▸ WHAT NEEDS TO BE DONE: Write out each line of the records that has "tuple" in it.

(Data records)
··········

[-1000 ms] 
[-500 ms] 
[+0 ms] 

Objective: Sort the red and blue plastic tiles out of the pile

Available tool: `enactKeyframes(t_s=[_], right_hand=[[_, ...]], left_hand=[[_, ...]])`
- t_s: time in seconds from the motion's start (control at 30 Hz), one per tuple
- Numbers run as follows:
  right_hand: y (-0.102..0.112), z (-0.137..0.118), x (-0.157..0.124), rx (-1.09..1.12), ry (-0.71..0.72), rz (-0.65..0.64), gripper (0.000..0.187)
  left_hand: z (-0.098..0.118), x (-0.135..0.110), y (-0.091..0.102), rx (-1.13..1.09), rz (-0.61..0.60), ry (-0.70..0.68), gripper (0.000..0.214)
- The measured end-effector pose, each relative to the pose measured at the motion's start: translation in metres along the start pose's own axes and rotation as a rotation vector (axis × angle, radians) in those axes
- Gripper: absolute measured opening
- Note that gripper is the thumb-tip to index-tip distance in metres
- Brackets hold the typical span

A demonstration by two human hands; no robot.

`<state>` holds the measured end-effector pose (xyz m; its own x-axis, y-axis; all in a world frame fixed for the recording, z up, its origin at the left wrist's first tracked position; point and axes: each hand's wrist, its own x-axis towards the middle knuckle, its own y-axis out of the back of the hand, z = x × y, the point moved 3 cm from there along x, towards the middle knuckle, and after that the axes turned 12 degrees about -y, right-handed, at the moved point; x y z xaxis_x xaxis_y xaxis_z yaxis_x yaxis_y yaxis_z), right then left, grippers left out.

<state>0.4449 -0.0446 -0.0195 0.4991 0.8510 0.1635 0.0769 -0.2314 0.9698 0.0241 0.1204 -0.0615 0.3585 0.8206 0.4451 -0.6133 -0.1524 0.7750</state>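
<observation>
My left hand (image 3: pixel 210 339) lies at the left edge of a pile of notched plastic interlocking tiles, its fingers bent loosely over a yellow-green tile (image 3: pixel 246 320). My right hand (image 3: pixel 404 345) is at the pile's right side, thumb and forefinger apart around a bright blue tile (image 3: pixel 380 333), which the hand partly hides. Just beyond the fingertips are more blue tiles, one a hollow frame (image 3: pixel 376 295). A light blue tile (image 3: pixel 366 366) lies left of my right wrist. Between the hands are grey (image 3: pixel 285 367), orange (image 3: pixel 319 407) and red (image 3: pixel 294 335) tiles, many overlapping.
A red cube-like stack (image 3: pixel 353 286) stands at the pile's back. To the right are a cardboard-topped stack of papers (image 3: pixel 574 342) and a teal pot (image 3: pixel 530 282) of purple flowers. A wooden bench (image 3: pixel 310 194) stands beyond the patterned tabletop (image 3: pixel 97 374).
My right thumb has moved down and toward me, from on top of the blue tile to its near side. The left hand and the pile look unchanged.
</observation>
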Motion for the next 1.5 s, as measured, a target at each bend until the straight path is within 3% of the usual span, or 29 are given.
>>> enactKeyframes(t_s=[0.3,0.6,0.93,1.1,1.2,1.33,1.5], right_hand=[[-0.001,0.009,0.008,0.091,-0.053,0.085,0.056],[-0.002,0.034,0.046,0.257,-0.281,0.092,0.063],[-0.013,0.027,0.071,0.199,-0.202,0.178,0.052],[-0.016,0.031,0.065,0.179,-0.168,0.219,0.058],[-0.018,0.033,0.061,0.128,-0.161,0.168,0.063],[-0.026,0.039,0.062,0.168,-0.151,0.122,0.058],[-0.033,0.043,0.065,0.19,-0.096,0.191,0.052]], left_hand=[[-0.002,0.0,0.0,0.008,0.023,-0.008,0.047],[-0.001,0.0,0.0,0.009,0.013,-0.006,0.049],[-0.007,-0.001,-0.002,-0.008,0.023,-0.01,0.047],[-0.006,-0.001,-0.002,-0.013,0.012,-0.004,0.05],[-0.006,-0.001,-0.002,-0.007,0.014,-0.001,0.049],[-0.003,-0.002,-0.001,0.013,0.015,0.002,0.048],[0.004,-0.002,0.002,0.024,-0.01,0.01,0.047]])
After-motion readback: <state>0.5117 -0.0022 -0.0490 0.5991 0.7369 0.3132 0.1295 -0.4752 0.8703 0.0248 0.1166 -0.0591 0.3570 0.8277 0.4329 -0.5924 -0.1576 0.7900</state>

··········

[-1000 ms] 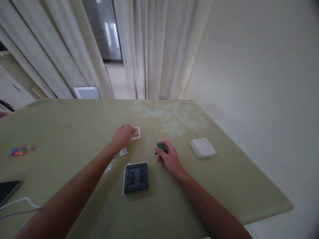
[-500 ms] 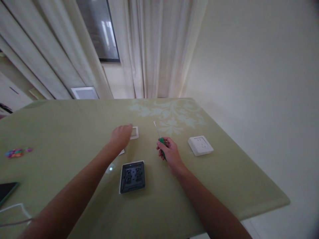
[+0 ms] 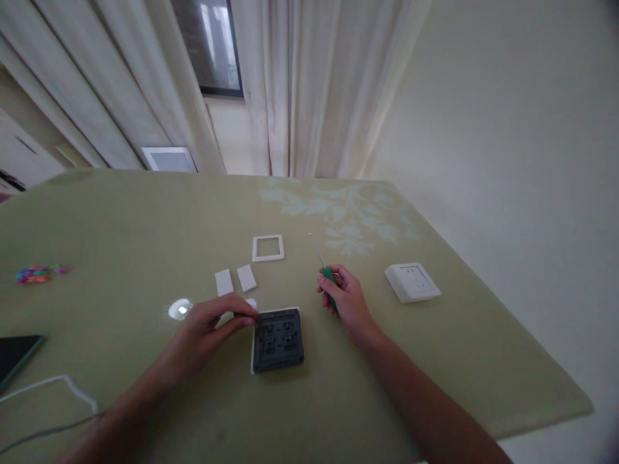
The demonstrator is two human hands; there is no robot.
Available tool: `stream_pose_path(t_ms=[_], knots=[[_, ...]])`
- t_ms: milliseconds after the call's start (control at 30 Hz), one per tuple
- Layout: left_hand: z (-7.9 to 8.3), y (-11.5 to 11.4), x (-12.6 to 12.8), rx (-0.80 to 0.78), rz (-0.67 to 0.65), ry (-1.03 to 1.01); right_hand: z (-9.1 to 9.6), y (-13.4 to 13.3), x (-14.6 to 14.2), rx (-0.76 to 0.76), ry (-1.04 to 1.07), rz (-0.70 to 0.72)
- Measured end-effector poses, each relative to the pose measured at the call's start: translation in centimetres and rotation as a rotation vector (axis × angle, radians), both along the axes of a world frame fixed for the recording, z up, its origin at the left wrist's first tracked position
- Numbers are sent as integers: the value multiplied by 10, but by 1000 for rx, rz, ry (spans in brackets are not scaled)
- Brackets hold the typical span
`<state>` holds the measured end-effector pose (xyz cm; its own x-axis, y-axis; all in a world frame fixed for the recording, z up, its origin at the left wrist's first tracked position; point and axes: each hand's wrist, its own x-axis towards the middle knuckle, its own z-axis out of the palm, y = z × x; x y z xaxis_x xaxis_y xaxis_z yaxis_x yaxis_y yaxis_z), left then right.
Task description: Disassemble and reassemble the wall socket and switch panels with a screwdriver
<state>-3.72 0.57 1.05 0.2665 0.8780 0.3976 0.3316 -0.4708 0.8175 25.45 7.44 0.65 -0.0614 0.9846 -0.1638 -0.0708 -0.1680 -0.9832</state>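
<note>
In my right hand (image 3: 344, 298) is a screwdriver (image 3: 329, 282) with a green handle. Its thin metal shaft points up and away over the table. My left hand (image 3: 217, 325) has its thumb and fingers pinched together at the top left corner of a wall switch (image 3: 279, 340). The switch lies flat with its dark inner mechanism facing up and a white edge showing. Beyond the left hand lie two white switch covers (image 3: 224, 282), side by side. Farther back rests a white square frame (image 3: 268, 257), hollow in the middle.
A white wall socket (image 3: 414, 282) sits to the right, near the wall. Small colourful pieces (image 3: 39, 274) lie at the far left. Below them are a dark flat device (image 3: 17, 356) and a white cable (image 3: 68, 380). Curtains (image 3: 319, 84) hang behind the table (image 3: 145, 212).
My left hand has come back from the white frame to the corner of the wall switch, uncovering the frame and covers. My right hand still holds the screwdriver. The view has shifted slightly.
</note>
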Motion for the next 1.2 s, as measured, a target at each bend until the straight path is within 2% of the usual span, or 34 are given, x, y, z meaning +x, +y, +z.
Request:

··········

▸ EXERCISE OUTPUT:
- t_s: time in seconds from the motion's start (control at 30 Hz), one per tuple
- t_ms: milliseconds after the call's start (control at 30 Hz), one per tuple

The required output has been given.